[Data items]
= = =
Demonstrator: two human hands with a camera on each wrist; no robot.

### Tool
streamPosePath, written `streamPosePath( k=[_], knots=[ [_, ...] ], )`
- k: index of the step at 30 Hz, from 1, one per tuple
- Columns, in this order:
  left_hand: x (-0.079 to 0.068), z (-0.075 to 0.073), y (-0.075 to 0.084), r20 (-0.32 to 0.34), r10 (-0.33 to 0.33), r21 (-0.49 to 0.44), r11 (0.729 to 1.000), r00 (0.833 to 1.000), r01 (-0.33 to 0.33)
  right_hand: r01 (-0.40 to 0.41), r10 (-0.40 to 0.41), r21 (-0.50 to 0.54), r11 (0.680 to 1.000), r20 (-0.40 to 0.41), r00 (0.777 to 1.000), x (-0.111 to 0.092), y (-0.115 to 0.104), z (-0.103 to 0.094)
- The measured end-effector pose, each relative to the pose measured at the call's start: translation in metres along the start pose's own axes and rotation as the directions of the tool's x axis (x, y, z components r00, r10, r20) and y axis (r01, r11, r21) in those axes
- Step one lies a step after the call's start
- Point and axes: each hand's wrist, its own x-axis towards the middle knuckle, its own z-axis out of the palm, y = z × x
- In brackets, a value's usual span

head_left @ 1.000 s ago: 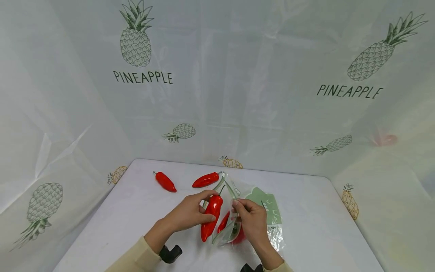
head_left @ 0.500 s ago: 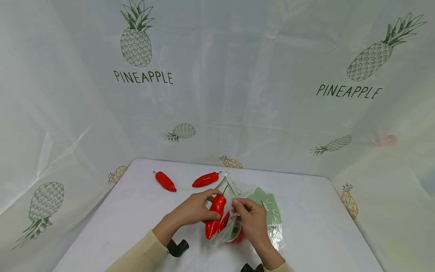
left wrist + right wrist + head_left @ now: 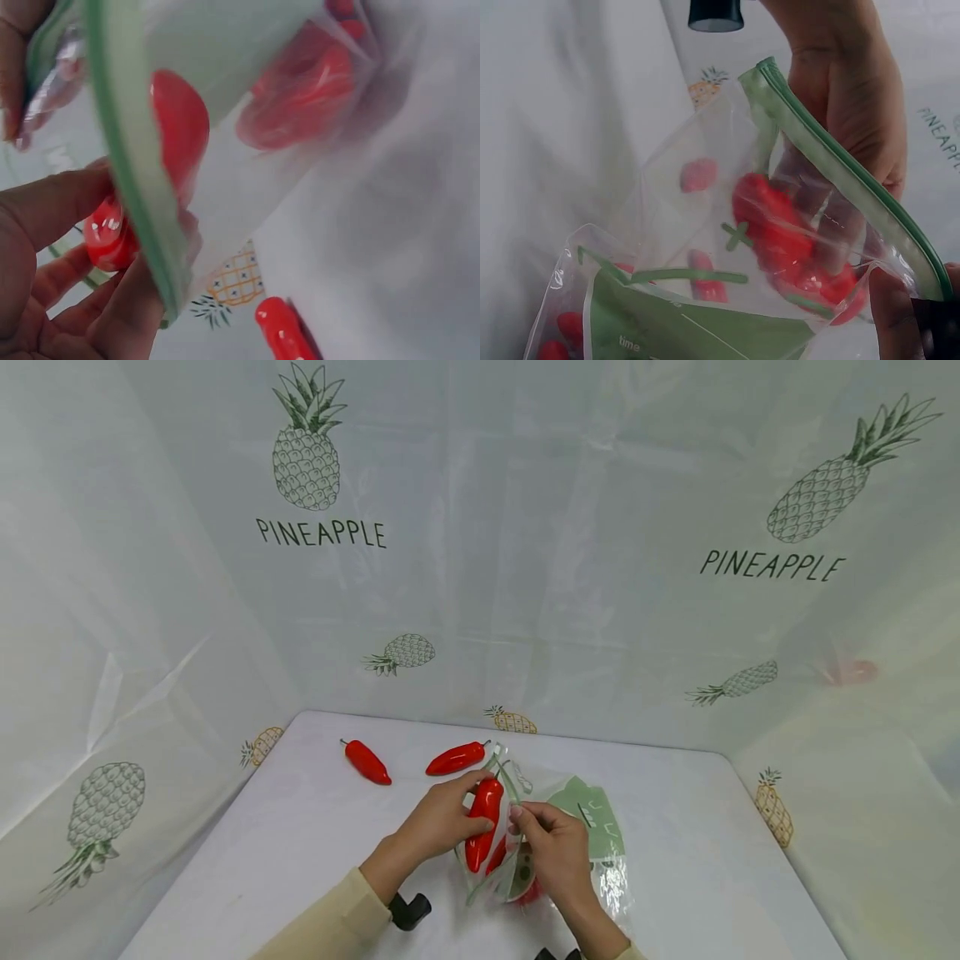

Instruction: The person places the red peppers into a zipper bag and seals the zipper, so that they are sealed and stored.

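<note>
My left hand (image 3: pixel 438 818) grips a glossy red chili pepper (image 3: pixel 484 814) by its sides, within the open mouth of a clear zip bag with a green panel (image 3: pixel 588 814). The bag's green-edged rim (image 3: pixel 124 165) crosses in front of these fingers in the left wrist view. My right hand (image 3: pixel 558 847) pinches the rim on the right side and holds it apart. Through the plastic, more red peppers (image 3: pixel 307 90) show blurred inside. The right wrist view shows the held pepper (image 3: pixel 769 221) behind the bag's clear wall; its lower end is partly hidden.
Two more red chili peppers lie on the white table (image 3: pixel 262 852): one at the far left (image 3: pixel 367 762), another behind the bag (image 3: pixel 456 758). A white pineapple-print sheet (image 3: pixel 525 568) closes off the back and sides. Black wrist mounts (image 3: pixel 409 911) sit close to the table.
My left hand has moved rightward, taking the chili pepper from the bag's left edge into its mouth. The right hand keeps its pinch on the rim and has barely moved.
</note>
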Motion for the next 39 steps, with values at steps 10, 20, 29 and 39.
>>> streamPosePath(
  k=[10, 20, 29, 39],
  knots=[
    [0.008, 0.017, -0.008, -0.041, -0.023, -0.042, 0.999, 0.999, 0.021, 0.02, -0.02, -0.013, 1.0, -0.022, 1.0, 0.003, 0.0, 0.0],
    [0.008, 0.019, -0.012, -0.033, -0.02, -0.072, 0.997, 0.999, 0.018, 0.019, -0.019, 0.003, 1.0, -0.029, 0.999, 0.008, 0.004, -0.001],
    [0.005, 0.018, -0.013, 0.066, 0.021, -0.107, 0.994, 0.998, -0.014, 0.026, -0.026, -0.012, 1.0, -0.042, 0.999, 0.011, 0.005, -0.001],
    [0.002, 0.016, -0.027, -0.077, 0.05, -0.12, 0.991, 0.996, -0.059, 0.037, -0.039, -0.041, 0.998, -0.045, 0.998, 0.011, 0.007, -0.001]
  ],
)
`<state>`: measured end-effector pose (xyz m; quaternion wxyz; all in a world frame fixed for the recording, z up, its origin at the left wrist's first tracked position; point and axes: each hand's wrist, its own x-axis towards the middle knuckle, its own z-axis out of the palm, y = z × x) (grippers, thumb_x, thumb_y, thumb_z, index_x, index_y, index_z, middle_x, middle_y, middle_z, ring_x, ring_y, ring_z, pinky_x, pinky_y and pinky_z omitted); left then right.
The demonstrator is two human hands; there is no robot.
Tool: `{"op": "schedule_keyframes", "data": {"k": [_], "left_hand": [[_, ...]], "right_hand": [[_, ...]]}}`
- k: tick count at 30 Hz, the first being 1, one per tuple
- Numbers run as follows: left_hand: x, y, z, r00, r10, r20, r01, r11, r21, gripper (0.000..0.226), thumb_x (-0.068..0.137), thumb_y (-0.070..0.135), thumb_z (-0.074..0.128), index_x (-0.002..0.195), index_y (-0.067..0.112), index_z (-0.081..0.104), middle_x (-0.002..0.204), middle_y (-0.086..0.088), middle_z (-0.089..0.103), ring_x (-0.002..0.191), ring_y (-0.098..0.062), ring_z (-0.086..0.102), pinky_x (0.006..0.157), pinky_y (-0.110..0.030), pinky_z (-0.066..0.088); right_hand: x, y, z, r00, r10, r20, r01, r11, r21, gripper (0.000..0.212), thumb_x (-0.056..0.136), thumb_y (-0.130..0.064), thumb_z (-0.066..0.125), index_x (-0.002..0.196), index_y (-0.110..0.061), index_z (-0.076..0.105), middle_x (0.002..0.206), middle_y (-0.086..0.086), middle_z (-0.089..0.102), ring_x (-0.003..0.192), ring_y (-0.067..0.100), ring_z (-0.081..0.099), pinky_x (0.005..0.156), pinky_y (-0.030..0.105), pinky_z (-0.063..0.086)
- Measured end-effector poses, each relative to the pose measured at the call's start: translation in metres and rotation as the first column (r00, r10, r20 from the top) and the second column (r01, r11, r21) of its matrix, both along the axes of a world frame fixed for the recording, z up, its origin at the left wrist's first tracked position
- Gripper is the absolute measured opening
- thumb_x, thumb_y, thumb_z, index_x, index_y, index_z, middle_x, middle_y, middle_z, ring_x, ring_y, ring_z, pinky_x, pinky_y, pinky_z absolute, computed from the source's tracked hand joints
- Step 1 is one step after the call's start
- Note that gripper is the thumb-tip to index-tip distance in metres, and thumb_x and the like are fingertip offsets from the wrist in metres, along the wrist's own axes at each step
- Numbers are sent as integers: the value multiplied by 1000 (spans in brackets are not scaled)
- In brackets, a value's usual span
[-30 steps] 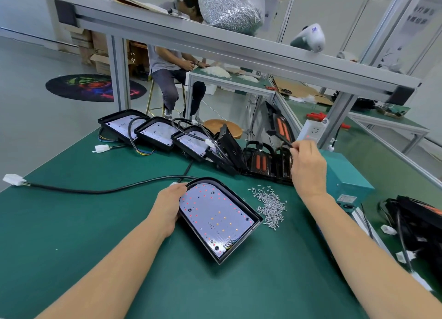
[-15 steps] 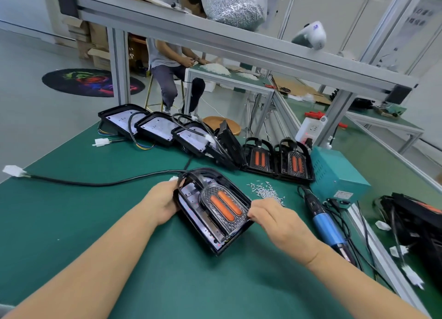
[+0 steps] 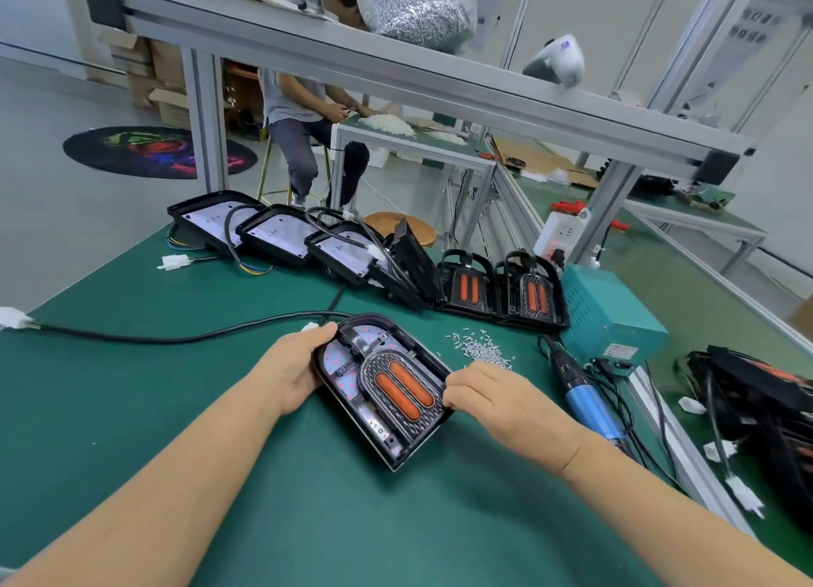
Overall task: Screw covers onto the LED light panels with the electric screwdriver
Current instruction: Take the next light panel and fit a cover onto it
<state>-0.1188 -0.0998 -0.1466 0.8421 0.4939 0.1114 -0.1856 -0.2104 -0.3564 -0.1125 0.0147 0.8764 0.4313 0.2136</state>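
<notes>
A black LED light panel (image 3: pixel 341 360) lies on the green table in front of me, its white board with red dots showing at the left side. A black cover (image 3: pixel 402 388) with two orange strips sits on top of it. My left hand (image 3: pixel 294 368) grips the panel's left edge. My right hand (image 3: pixel 488 395) pinches the cover's right edge. The blue electric screwdriver (image 3: pixel 583 395) lies on the table to the right of my right hand, untouched. A small heap of silver screws (image 3: pixel 479 349) lies just behind the panel.
Three uncovered panels (image 3: pixel 272 234) with cables stand in a row at the back left; two covered ones (image 3: pixel 501 289) stand at the back middle. A teal power box (image 3: pixel 611 313) sits behind the screwdriver. Black parts (image 3: pixel 756 401) pile at the right. A black cable (image 3: pixel 176 335) crosses the table left.
My right hand brought a cover from the back row and set it on the panel. It now holds the cover's right edge. My left hand stayed at the panel's left side.
</notes>
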Motion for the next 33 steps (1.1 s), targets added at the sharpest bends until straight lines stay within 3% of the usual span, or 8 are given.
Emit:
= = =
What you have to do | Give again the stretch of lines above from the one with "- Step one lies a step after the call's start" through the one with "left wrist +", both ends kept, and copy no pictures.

Response area |
- Step one lies a step after the call's start
- Point and axes: each hand's wrist, its own x-axis towards the middle knuckle, its own z-axis out of the palm, y = z × x
- In brackets, a value's usual span

head_left @ 1.000 s ago: 
head_left @ 0.500 s ago: 
left wrist + right wrist + head_left @ now: 

No additional answer text is required.